Task to complete –
The response should be the lines of the data, starting at the first and ending at the one that contains "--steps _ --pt", copied without change.

Data for processing –
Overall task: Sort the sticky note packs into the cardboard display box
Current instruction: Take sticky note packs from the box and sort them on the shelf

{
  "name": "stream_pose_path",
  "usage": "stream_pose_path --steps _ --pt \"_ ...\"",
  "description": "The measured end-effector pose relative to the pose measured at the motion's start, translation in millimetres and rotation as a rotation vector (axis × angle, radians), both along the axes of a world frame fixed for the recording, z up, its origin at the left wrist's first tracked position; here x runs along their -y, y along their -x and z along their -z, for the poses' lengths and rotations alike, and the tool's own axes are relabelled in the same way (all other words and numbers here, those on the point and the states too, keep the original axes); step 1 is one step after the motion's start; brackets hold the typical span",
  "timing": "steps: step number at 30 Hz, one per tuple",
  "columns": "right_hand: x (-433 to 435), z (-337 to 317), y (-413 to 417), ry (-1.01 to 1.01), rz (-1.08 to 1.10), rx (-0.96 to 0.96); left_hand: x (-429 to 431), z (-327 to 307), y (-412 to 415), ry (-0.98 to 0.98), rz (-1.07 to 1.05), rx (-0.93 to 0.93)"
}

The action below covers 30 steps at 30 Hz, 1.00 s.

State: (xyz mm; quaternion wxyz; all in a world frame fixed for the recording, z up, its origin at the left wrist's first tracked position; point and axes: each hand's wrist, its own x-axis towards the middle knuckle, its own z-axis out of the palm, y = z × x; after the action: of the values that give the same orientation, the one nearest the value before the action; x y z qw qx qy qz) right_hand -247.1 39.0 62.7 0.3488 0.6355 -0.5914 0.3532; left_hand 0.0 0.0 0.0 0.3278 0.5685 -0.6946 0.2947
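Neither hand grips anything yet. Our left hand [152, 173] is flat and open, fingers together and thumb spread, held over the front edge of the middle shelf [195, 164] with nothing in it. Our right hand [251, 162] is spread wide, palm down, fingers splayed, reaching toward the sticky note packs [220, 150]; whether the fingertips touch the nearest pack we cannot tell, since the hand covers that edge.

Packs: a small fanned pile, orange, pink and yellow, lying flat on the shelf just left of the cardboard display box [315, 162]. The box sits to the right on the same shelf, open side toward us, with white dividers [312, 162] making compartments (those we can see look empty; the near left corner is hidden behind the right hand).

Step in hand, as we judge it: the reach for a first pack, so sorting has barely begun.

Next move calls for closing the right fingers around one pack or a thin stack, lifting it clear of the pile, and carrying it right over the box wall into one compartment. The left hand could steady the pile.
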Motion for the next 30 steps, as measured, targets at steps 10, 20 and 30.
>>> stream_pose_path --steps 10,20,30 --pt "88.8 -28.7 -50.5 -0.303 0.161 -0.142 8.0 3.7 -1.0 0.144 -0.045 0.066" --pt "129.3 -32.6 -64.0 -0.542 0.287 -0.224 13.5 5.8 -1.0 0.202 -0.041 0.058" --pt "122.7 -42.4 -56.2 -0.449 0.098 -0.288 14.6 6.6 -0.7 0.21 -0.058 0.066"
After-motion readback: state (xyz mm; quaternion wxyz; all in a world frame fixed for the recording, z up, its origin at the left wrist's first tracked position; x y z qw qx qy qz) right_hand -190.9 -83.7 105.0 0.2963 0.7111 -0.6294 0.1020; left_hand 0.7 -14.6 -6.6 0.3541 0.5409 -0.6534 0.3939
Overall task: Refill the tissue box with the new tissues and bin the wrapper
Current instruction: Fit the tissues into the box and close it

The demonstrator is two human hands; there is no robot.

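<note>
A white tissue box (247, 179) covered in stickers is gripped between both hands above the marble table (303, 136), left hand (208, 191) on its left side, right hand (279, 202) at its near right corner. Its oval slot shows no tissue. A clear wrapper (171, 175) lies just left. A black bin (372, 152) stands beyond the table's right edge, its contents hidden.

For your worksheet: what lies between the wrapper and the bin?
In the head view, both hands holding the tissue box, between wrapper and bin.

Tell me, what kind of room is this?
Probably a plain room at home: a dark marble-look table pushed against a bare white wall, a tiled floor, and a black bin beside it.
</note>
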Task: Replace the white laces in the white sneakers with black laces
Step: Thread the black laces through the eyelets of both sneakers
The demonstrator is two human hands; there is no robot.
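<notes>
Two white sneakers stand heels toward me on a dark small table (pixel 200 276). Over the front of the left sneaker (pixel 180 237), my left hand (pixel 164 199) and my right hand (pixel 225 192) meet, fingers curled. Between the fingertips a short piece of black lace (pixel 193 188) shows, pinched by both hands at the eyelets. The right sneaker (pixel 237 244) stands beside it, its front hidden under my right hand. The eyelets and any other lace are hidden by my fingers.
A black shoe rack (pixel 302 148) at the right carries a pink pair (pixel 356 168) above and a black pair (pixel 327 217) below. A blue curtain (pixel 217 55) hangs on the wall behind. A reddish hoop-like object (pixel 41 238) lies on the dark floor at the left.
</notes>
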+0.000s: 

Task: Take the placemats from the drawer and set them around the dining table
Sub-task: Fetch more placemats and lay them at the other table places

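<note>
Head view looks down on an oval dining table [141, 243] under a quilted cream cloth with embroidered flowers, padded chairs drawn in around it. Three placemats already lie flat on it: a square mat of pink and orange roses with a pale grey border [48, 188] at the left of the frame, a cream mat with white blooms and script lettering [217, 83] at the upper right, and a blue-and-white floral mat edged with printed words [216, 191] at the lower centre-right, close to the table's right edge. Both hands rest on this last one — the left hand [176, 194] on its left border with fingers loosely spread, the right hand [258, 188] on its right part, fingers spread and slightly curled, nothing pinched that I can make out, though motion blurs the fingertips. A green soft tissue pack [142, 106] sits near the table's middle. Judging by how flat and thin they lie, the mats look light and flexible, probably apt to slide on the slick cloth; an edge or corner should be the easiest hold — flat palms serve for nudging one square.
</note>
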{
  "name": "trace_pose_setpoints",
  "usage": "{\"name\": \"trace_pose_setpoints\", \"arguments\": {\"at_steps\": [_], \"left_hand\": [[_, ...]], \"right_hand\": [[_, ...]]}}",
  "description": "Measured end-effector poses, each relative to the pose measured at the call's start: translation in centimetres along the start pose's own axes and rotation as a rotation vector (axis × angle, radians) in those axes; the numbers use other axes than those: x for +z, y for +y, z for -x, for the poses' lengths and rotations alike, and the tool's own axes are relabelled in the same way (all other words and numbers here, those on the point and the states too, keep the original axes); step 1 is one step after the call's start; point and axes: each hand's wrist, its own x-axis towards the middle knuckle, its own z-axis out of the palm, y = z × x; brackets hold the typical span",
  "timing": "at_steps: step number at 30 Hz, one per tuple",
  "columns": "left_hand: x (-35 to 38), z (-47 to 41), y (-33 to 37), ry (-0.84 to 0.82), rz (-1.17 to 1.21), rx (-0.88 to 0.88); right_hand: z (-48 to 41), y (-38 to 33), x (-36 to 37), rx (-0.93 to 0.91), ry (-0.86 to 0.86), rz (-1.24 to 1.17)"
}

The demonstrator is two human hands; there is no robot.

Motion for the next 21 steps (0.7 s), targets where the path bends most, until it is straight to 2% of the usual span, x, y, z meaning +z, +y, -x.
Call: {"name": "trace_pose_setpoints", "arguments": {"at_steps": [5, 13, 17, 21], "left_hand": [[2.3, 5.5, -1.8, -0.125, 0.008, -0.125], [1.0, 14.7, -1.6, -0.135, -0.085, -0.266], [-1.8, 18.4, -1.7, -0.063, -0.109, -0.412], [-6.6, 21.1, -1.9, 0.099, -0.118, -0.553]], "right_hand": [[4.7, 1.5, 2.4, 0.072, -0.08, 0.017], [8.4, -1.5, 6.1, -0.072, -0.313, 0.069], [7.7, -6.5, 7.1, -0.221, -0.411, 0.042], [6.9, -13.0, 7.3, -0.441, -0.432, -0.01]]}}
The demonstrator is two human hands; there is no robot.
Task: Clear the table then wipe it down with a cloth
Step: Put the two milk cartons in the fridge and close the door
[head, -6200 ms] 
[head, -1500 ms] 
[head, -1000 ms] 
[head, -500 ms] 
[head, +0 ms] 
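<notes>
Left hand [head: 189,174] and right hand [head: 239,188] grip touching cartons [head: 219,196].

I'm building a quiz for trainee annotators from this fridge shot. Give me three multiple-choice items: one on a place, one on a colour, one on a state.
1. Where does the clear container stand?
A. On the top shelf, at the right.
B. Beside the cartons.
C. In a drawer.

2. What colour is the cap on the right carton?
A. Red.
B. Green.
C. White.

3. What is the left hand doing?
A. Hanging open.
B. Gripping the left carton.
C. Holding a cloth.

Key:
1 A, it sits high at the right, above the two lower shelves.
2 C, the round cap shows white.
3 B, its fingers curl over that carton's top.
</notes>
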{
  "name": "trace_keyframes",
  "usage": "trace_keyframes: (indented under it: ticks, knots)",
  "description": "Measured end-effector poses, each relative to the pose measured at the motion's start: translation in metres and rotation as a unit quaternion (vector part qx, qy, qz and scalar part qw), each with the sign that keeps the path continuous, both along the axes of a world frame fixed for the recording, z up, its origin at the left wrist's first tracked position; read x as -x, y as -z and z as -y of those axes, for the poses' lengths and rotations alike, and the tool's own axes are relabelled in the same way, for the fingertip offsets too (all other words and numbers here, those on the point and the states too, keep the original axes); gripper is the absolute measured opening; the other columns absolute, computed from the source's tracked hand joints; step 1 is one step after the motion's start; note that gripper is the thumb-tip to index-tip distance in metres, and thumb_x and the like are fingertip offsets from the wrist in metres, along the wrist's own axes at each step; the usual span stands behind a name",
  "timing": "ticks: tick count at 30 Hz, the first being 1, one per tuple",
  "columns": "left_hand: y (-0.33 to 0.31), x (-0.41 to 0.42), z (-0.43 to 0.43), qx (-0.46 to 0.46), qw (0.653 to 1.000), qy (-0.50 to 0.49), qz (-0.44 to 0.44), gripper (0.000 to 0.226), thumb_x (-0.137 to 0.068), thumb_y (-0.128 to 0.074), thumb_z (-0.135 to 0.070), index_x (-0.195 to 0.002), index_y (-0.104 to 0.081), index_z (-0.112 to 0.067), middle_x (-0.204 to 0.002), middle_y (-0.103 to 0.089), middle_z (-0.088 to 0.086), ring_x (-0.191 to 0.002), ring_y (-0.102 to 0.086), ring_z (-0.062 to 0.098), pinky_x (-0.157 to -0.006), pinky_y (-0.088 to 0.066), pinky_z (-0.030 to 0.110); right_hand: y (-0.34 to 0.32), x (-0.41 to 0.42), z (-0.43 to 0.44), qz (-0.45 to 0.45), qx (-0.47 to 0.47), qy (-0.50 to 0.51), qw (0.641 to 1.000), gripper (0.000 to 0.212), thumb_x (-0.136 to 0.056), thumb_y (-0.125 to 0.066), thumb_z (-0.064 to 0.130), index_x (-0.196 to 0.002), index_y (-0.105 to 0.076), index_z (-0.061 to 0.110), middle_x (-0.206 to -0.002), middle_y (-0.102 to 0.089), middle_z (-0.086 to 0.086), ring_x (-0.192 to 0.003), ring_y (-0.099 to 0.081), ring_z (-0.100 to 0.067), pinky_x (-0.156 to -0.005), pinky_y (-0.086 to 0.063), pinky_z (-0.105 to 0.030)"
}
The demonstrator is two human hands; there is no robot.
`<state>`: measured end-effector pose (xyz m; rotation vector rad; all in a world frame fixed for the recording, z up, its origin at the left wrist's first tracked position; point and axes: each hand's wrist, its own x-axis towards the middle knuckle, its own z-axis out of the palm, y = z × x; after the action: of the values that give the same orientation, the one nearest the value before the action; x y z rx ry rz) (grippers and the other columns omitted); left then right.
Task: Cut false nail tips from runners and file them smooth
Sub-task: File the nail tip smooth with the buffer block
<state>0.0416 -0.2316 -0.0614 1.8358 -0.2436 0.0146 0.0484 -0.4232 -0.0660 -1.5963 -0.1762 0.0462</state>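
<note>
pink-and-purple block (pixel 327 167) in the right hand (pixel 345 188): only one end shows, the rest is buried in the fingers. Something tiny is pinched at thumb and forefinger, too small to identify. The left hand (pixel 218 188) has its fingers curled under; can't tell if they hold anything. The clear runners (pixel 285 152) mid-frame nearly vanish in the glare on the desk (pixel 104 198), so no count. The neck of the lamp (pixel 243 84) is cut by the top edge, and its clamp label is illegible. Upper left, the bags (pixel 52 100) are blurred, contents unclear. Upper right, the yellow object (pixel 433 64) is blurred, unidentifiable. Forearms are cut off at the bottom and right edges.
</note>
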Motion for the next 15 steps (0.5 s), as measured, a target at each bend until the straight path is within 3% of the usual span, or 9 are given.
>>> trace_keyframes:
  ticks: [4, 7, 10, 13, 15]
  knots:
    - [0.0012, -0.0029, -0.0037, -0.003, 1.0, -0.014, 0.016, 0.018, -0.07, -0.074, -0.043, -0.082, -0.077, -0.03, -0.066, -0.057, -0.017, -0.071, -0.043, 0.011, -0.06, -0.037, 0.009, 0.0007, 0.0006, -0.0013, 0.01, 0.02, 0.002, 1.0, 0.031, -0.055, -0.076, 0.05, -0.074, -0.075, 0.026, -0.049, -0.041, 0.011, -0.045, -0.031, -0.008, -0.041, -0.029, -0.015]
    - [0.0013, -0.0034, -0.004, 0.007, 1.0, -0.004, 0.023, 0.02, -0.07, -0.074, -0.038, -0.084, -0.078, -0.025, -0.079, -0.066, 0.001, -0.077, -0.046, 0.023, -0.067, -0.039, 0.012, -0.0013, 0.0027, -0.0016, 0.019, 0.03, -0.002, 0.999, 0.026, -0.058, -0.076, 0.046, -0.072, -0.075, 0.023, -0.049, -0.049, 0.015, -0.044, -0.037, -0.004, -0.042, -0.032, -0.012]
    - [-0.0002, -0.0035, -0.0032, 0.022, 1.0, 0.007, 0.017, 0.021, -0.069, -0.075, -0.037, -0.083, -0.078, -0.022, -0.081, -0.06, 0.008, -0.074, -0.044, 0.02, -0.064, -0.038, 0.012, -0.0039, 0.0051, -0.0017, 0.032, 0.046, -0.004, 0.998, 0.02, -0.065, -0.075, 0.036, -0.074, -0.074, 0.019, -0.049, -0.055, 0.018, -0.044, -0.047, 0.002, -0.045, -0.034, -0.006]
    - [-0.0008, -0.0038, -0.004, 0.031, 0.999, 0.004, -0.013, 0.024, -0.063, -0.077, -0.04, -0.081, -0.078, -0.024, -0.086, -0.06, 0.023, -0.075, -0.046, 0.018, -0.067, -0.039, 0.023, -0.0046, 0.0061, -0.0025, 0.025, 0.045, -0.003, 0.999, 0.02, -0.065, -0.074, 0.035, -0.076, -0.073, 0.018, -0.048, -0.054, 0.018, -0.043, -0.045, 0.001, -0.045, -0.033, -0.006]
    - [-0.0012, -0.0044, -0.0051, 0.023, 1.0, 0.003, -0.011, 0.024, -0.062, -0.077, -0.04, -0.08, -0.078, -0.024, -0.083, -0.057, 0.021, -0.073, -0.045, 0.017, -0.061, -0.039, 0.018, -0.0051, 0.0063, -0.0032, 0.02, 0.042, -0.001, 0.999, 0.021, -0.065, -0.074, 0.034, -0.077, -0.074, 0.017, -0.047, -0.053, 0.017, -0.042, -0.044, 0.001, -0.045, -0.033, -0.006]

Written response –
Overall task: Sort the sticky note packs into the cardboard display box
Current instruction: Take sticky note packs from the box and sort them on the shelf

{
  "name": "stream_pose_path",
  "usage": "stream_pose_path --steps _ --pt \"_ ...\"",

This concludes the answer to the exercise.